▶ SUPPLIED MATERIAL:
○ ○ ○ ○ ○
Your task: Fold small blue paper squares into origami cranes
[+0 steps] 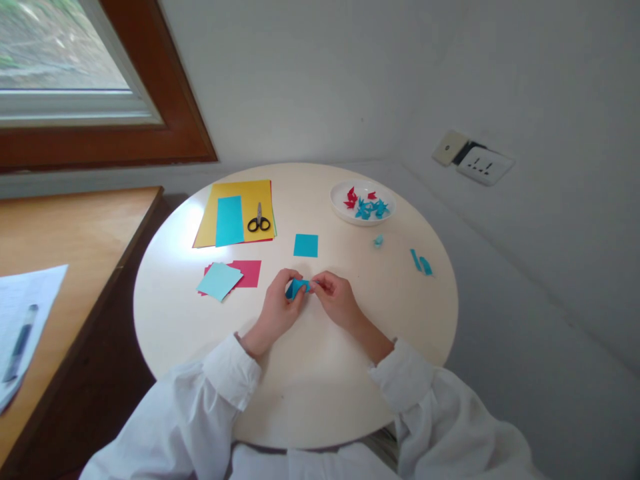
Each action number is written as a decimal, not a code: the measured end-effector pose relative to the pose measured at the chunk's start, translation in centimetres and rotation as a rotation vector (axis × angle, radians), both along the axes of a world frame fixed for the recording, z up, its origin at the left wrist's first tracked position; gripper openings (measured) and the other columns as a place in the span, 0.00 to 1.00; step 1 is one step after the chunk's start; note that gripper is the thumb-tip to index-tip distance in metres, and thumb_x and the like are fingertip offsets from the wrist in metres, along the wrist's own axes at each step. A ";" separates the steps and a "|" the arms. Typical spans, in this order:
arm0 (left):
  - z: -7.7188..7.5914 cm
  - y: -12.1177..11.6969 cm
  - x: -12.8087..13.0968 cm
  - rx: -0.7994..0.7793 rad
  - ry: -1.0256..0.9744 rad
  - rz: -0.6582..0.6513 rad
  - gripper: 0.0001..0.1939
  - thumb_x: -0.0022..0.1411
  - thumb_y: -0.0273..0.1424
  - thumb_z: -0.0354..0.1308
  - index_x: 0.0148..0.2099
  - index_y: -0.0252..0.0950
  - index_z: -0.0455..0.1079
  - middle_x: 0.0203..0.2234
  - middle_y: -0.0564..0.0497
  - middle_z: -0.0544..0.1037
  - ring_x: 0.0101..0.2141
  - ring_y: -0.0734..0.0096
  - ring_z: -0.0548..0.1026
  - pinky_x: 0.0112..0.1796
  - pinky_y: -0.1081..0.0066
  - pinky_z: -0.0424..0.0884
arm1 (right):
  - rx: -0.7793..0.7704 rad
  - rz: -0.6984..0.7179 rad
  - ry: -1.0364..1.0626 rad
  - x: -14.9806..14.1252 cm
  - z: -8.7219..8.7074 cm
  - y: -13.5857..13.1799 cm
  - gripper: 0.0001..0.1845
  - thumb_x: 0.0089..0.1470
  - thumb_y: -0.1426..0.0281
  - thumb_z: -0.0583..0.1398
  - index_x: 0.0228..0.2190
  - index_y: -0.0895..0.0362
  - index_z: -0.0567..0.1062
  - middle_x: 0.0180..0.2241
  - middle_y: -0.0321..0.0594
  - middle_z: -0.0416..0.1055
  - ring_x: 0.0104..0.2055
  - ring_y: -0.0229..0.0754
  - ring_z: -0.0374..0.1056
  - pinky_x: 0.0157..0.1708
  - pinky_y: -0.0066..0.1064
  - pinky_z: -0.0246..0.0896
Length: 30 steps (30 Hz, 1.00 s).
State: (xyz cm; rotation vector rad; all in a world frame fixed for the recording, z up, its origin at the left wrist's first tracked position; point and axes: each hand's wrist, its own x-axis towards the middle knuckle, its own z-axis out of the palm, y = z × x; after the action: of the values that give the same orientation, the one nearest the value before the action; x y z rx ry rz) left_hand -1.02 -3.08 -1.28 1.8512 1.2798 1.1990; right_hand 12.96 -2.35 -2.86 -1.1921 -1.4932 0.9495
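Between my hands is a partly folded piece of blue origami paper (297, 288), held above the round white table (320, 373). My left hand (283, 300) grips its left side, thumb and fingers closed on it. At its right end, my right hand (336, 297) pinches the paper between thumb and forefinger. The fingers partly hide its folds. Just beyond my hands a flat blue paper square (306, 245) lies on the table. To the left, a light blue square (220, 281) rests over pink paper squares (249, 273).
At the back left, black-handled scissors (259, 220) and a blue strip (229, 221) lie on yellow sheets (257, 190). A white dish (337, 210) holds red and blue folded pieces. Blue scraps (421, 263) lie at the right. A wooden desk (100, 220) stands left.
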 end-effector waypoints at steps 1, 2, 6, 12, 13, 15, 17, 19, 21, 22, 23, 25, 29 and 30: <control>0.1 0.0 0.0 0.037 0.009 0.020 0.05 0.55 0.27 0.52 0.37 0.37 0.61 0.32 0.50 0.68 0.35 0.70 0.67 0.36 0.70 0.65 | 0.022 -0.032 -0.035 0.0 0.1 -0.1 0.07 0.48 0.67 0.57 0.24 0.57 0.70 0.23 0.37 0.70 0.26 0.37 0.66 0.28 0.29 0.62; 0.2 0.0 0.0 0.077 0.022 0.045 0.06 0.55 0.27 0.53 0.37 0.37 0.62 0.34 0.49 0.68 0.37 0.69 0.67 0.38 0.69 0.65 | 0.046 -0.063 -0.073 0.1 0.3 -0.1 0.07 0.48 0.67 0.56 0.24 0.57 0.70 0.23 0.37 0.70 0.25 0.37 0.66 0.28 0.29 0.62; 0.4 0.0 -0.3 0.106 0.092 0.120 0.06 0.54 0.30 0.55 0.36 0.36 0.62 0.29 0.51 0.67 0.32 0.71 0.66 0.33 0.71 0.65 | 0.158 -0.154 -0.209 0.3 1.0 -0.3 0.07 0.49 0.69 0.55 0.24 0.58 0.70 0.23 0.38 0.71 0.24 0.36 0.64 0.27 0.28 0.61; 0.0 -0.1 -0.3 -0.026 0.064 0.093 0.08 0.56 0.32 0.53 0.38 0.37 0.61 0.25 0.54 0.69 0.24 0.76 0.65 0.26 0.76 0.62 | 0.240 -0.166 -0.286 0.2 1.0 -0.3 0.06 0.49 0.71 0.55 0.24 0.58 0.71 0.23 0.37 0.71 0.23 0.35 0.64 0.26 0.26 0.60; -0.1 -0.1 -0.3 -0.042 0.055 0.097 0.08 0.56 0.32 0.53 0.38 0.37 0.61 0.25 0.54 0.70 0.24 0.76 0.66 0.26 0.76 0.63 | 0.253 -0.161 -0.296 0.2 1.0 -0.4 0.06 0.49 0.71 0.55 0.24 0.57 0.71 0.23 0.37 0.71 0.23 0.35 0.63 0.25 0.26 0.60; -0.4 0.0 -0.3 -0.075 0.029 0.099 0.08 0.56 0.32 0.53 0.39 0.37 0.61 0.26 0.53 0.71 0.24 0.76 0.67 0.26 0.75 0.63 | 0.280 -0.150 -0.315 0.2 1.0 -0.4 0.05 0.49 0.72 0.55 0.24 0.57 0.71 0.23 0.37 0.71 0.22 0.35 0.63 0.25 0.26 0.60; -0.6 0.1 -0.3 -0.101 -0.029 0.093 0.08 0.55 0.31 0.54 0.39 0.37 0.61 0.27 0.53 0.72 0.26 0.75 0.69 0.28 0.74 0.65 | 0.309 -0.142 -0.319 0.1 1.0 -0.4 0.05 0.49 0.72 0.56 0.25 0.57 0.71 0.24 0.37 0.71 0.23 0.34 0.63 0.25 0.26 0.60; -0.8 0.3 -0.2 -0.129 -0.121 0.081 0.08 0.54 0.31 0.55 0.38 0.37 0.62 0.26 0.52 0.73 0.28 0.73 0.71 0.30 0.73 0.67 | 0.336 -0.142 -0.309 0.1 1.0 -0.4 0.03 0.49 0.73 0.56 0.26 0.57 0.70 0.24 0.37 0.71 0.23 0.35 0.64 0.24 0.26 0.59; -1.0 0.5 -0.1 -0.175 -0.214 0.067 0.09 0.53 0.32 0.56 0.37 0.37 0.61 0.25 0.52 0.73 0.29 0.72 0.72 0.32 0.72 0.68 | 0.362 -0.140 -0.302 0.1 1.0 -0.3 0.02 0.49 0.72 0.57 0.26 0.57 0.71 0.25 0.37 0.71 0.24 0.35 0.64 0.24 0.26 0.59; -1.0 0.5 -0.1 -0.201 -0.258 0.061 0.10 0.52 0.32 0.57 0.36 0.37 0.61 0.25 0.53 0.73 0.29 0.72 0.73 0.31 0.72 0.69 | 0.375 -0.136 -0.303 0.1 1.0 -0.3 0.02 0.49 0.72 0.57 0.27 0.57 0.71 0.25 0.38 0.71 0.25 0.36 0.65 0.24 0.26 0.59; -1.1 0.6 0.0 -0.226 -0.301 0.057 0.11 0.51 0.32 0.58 0.36 0.37 0.61 0.25 0.53 0.73 0.29 0.72 0.73 0.31 0.72 0.69 | 0.389 -0.133 -0.306 0.1 1.0 -0.3 0.02 0.49 0.72 0.58 0.26 0.57 0.71 0.25 0.38 0.70 0.27 0.36 0.65 0.24 0.27 0.59; -1.1 0.7 0.1 -0.280 -0.383 0.050 0.13 0.49 0.32 0.60 0.35 0.37 0.61 0.24 0.53 0.74 0.28 0.72 0.74 0.30 0.73 0.69 | 0.413 -0.133 -0.310 0.1 1.1 -0.3 0.02 0.49 0.73 0.58 0.26 0.57 0.71 0.26 0.38 0.70 0.29 0.38 0.66 0.26 0.28 0.60; -0.9 0.6 0.4 -0.383 -0.505 0.027 0.17 0.45 0.33 0.64 0.35 0.37 0.60 0.24 0.52 0.77 0.27 0.71 0.76 0.30 0.71 0.71 | 0.441 -0.140 -0.314 0.1 1.0 -0.2 0.02 0.49 0.74 0.58 0.27 0.56 0.71 0.28 0.39 0.70 0.33 0.39 0.66 0.32 0.31 0.63; -0.7 0.5 0.5 -0.399 -0.523 0.022 0.18 0.44 0.32 0.64 0.35 0.37 0.60 0.24 0.52 0.77 0.26 0.70 0.76 0.31 0.71 0.71 | 0.449 -0.140 -0.324 0.1 0.9 -0.2 0.02 0.50 0.74 0.58 0.27 0.56 0.71 0.28 0.39 0.70 0.33 0.40 0.66 0.33 0.31 0.63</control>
State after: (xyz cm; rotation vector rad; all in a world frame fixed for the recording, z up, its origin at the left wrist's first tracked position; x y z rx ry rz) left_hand -0.50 -2.61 -2.03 1.1444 1.1344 1.2244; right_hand 13.09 -2.55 -1.91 -1.1291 -1.7355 0.3057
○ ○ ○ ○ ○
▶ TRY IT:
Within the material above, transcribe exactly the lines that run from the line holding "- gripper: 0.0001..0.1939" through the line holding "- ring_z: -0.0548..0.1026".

▶ YOUR RESPONSE:
  - gripper: 0.0001..0.1939
  - thumb_x: -0.0022..0.1411
  - thumb_y: -0.0273..0.1424
  - thumb_z: -0.0354..0.1308
  - index_x: 0.0148..0.2099
  - index_y: -0.0252..0.0950
  - index_z: -0.0455..0.1079
  - middle_x: 0.0203..0.2234
  - middle_y: -0.0564..0.0497
  - middle_z: -0.0544..0.1037
  - ring_x: 0.0101..0.2141
  - ring_y: -0.0734..0.0096
  - ring_z: -0.0548..0.1026

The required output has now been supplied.